• _What you should do_:
Without skipping anything, transcribe the listing that follows.
··· Extracted information
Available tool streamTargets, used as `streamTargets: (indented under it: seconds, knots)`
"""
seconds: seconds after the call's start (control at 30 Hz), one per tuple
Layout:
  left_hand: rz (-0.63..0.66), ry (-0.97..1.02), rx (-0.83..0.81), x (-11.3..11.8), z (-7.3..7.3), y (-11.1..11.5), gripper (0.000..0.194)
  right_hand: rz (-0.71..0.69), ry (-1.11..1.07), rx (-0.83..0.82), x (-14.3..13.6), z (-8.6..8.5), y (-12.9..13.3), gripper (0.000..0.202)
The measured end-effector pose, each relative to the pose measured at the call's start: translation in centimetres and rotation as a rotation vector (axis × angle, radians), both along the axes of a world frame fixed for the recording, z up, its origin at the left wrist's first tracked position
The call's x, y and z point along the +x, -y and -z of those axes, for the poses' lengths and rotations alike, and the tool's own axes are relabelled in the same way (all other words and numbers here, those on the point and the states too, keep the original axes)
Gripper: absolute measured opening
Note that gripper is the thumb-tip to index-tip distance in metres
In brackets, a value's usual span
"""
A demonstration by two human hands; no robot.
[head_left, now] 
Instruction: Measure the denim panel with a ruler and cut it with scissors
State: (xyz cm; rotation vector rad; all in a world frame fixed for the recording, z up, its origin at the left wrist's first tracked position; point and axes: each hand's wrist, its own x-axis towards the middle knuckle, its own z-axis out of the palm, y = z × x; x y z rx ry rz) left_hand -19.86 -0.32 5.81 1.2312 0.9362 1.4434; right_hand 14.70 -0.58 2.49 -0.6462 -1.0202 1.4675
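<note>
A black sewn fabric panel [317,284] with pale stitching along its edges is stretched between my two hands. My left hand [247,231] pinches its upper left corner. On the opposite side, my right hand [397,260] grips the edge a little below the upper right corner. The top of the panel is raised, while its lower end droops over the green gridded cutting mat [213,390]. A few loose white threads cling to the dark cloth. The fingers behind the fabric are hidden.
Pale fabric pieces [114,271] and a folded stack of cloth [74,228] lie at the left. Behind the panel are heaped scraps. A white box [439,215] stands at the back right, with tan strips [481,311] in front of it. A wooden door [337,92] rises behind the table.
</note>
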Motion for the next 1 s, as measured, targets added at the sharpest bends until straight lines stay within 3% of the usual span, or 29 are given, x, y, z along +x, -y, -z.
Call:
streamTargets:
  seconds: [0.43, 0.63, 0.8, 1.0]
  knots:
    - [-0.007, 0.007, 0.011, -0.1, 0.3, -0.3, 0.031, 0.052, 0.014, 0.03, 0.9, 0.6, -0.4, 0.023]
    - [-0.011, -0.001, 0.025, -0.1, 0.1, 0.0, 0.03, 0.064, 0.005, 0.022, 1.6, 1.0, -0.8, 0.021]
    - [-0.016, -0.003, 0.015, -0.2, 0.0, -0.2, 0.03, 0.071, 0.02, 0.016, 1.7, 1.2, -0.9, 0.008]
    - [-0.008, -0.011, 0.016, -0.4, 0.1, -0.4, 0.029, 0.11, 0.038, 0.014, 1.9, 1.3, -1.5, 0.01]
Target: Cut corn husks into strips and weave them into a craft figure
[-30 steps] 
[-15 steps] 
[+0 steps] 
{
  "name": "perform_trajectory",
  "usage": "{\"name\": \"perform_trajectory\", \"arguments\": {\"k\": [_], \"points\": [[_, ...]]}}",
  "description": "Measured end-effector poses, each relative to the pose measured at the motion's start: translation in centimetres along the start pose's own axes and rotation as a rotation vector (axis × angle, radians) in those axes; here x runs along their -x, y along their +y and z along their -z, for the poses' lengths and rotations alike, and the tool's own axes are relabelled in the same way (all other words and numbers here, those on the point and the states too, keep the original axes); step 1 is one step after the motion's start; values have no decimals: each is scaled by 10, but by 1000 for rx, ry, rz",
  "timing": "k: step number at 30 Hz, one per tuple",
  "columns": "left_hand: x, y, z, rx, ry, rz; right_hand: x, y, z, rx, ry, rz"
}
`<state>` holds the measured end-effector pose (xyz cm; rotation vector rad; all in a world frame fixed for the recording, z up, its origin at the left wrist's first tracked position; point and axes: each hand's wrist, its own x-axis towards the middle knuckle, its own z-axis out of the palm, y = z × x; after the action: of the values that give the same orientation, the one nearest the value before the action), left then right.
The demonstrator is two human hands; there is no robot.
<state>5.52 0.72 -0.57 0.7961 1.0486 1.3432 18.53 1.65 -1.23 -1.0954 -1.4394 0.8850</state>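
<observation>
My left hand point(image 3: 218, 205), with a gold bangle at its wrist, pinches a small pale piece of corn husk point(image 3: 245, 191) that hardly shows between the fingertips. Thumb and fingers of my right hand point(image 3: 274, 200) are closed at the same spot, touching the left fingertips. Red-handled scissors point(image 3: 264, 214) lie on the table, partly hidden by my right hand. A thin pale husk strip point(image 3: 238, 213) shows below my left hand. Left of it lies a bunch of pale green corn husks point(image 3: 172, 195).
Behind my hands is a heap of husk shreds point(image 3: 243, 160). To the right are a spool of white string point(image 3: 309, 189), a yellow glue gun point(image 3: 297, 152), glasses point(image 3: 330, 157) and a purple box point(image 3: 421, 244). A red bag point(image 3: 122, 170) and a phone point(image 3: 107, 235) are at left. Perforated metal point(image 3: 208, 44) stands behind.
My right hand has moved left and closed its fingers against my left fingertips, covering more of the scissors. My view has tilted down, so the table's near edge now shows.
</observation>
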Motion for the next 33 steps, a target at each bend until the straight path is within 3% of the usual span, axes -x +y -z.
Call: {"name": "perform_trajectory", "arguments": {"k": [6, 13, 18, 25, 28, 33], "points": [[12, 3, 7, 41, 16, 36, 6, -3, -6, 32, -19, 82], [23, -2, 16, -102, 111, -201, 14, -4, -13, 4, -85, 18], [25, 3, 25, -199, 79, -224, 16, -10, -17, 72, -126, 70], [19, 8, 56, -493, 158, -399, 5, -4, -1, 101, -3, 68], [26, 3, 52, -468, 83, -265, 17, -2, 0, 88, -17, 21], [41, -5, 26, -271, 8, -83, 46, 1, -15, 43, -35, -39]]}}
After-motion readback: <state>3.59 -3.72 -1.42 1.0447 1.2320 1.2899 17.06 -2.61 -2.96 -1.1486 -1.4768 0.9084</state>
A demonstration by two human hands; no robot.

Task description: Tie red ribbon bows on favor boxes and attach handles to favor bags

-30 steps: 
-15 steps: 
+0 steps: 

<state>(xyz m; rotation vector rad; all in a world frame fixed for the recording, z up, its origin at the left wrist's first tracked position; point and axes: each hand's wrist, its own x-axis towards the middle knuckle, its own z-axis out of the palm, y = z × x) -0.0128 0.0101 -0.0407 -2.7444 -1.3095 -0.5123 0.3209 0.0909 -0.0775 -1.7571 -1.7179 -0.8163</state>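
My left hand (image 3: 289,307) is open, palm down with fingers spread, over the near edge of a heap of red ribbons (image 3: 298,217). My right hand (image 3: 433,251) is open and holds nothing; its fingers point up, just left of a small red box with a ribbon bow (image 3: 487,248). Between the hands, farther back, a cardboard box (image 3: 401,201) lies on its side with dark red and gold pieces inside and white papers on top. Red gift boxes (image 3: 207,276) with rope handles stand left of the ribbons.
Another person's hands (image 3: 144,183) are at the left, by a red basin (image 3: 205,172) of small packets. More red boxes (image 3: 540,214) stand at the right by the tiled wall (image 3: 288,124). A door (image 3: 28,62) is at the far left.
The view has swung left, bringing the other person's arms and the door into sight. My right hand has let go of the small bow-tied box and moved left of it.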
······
• _Exercise result_:
Available tool streamTargets, used as `streamTargets: (indented under it: seconds, knots)`
"""
seconds: seconds after the call's start (control at 30 Hz), one per tuple
Layout:
  left_hand: rz (-0.63..0.66), ry (-0.97..1.02), rx (-0.83..0.81), x (-11.3..11.8), z (-7.3..7.3), y (-11.1..11.5), gripper (0.000..0.194)
  right_hand: rz (-0.71..0.69), ry (-1.11..1.07), rx (-0.83..0.82), x (-14.3..13.6), z (-8.6..8.5), y (-12.9..13.3), gripper (0.000..0.202)
The measured end-effector pose, each relative to the pose measured at the call's start: translation in centimetres and rotation as a rotation vector (axis × angle, radians), both along the axes of a world frame fixed for the recording, z up, its origin at the left wrist's first tracked position
The call's x, y and z point along the +x, -y and -z of those axes, for the poses' lengths and rotations alike, and the tool's own axes are relabelled in the same way (all other words and numbers here, those on the point and the states too, keep the original axes)
Gripper: absolute measured opening
Note that gripper is the thumb-tip to index-tip distance in metres
In brackets, a value's usual span
"""
A demonstration by two human hands; no robot.
[head_left, now] 
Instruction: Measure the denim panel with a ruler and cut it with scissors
State: (xyz cm; rotation vector rad; all in a world frame fixed for the recording, z up, its origin at the left wrist's first tracked position; point and axes: each hand's wrist, its own x-axis towards the middle knuckle, its own z-axis out of the palm, y = z × x; x y z rx ry rz) left_hand -19.86 -0.32 5.81 1.2312 0.9362 1.4434; right_hand 14.70 -0.58 2.49 -0.6462 -1.0202 1.4675
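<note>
A black sewn fabric panel [317,284] with pale stitching along its edges is stretched between my two hands. My left hand [247,231] pinches its upper left corner. On the opposite side, my right hand [397,260] grips the edge a little below the upper right corner. The top of the panel is raised, while its lower end droops over the green gridded cutting mat [213,390]. A few loose white threads cling to the dark cloth. The fingers behind the fabric are hidden.
Pale fabric pieces [114,271] and a folded stack of cloth [74,228] lie at the left. Behind the panel are heaped scraps. A white box [439,215] stands at the back right, with tan strips [481,311] in front of it. A wooden door [337,92] rises behind the table.
</note>
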Motion for the next 1 s, as measured, targets added at the sharpest bends until straight lines stay within 3% of the usual span, or 29 are given, x, y, z along +x, -y, -z.
Call:
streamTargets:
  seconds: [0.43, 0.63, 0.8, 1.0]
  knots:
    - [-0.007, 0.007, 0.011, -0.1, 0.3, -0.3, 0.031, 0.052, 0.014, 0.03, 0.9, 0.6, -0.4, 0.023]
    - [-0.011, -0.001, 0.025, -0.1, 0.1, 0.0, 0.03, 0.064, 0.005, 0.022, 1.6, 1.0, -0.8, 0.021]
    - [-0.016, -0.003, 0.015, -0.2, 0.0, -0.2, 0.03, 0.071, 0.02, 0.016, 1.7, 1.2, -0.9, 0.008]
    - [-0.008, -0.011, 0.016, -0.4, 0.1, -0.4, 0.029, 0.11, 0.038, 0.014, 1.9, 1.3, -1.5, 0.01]
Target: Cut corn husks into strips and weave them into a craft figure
[-30 steps] 
[-15 steps] 
[+0 steps] 
{
  "name": "perform_trajectory",
  "usage": "{\"name\": \"perform_trajectory\", \"arguments\": {\"k\": [_], \"points\": [[_, ...]]}}",
  "description": "Measured end-effector poses, each relative to the pose measured at the motion's start: translation in centimetres along the start pose's own axes and rotation as a rotation vector (axis × angle, radians) in those axes; here x runs along their -x, y along their +y and z along their -z, for the poses' lengths and rotations alike, and the tool's own axes are relabelled in the same way (all other words and numbers here, those on the point and the states too, keep the original axes); step 1 is one step after the motion's start; values have no decimals: each is scaled by 10, but by 1000 for rx, ry, rz",
  "timing": "k: step number at 30 Hz, one per tuple",
  "columns": "left_hand: x, y, z, rx, ry, rz; right_hand: x, y, z, rx, ry, rz"
}
`<state>` holds the measured end-effector pose (xyz cm; rotation vector rad; all in a world frame fixed for the recording, z up, its origin at the left wrist's first tracked position; point and axes: each hand's wrist, its own x-axis towards the middle knuckle, its own z-axis out of the palm, y = z × x; after the action: of the values that give the same orientation, the one nearest the value before the action), left then right.
The demonstrator is two human hands; there is no robot.
<state>5.52 0.72 -0.57 0.7961 1.0486 1.3432 18.53 1.65 -1.23 -1.0954 -1.4394 0.8850</state>
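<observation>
My left hand point(image 3: 218, 205), with a gold bangle at its wrist, pinches a small pale piece of corn husk point(image 3: 245, 191) that hardly shows between the fingertips. Thumb and fingers of my right hand point(image 3: 274, 200) are closed at the same spot, touching the left fingertips. Red-handled scissors point(image 3: 264, 214) lie on the table, partly hidden by my right hand. A thin pale husk strip point(image 3: 238, 213) shows below my left hand. Left of it lies a bunch of pale green corn husks point(image 3: 172, 195).
Behind my hands is a heap of husk shreds point(image 3: 243, 160). To the right are a spool of white string point(image 3: 309, 189), a yellow glue gun point(image 3: 297, 152), glasses point(image 3: 330, 157) and a purple box point(image 3: 421, 244). A red bag point(image 3: 122, 170) and a phone point(image 3: 107, 235) are at left. Perforated metal point(image 3: 208, 44) stands behind.
My right hand has moved left and closed its fingers against my left fingertips, covering more of the scissors. My view has tilted down, so the table's near edge now shows.
</observation>
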Motion for the next 33 steps, a target at each bend until the straight path is within 3% of the usual span, axes -x +y -z.
Call: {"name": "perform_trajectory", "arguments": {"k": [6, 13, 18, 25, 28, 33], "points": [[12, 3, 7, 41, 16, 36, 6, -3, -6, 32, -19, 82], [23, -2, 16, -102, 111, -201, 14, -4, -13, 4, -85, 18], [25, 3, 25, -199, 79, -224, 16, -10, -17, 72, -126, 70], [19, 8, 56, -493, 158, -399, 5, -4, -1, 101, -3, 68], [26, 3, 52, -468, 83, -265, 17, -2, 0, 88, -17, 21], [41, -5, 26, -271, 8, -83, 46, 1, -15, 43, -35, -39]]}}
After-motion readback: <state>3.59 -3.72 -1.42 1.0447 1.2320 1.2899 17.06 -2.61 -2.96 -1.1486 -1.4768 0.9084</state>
A demonstration by two human hands; no robot.

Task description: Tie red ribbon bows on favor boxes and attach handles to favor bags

-30 steps: 
-15 steps: 
+0 steps: 

<state>(xyz m; rotation vector rad; all in a world frame fixed for the recording, z up, its origin at the left wrist's first tracked position; point and axes: each hand's wrist, its own x-axis towards the middle knuckle, its own z-axis out of the palm, y = z × x) -0.0128 0.0101 -0.0407 -2.7444 -1.3095 -0.5123 0.3209 0.0909 -0.0775 -1.7571 -1.7179 -0.8163</state>
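My left hand (image 3: 289,307) is open, palm down with fingers spread, over the near edge of a heap of red ribbons (image 3: 298,217). My right hand (image 3: 433,251) is open and holds nothing; its fingers point up, just left of a small red box with a ribbon bow (image 3: 487,248). Between the hands, farther back, a cardboard box (image 3: 401,201) lies on its side with dark red and gold pieces inside and white papers on top. Red gift boxes (image 3: 207,276) with rope handles stand left of the ribbons.
Another person's hands (image 3: 144,183) are at the left, by a red basin (image 3: 205,172) of small packets. More red boxes (image 3: 540,214) stand at the right by the tiled wall (image 3: 288,124). A door (image 3: 28,62) is at the far left.
The view has swung left, bringing the other person's arms and the door into sight. My right hand has let go of the small bow-tied box and moved left of it.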

No further answer is required.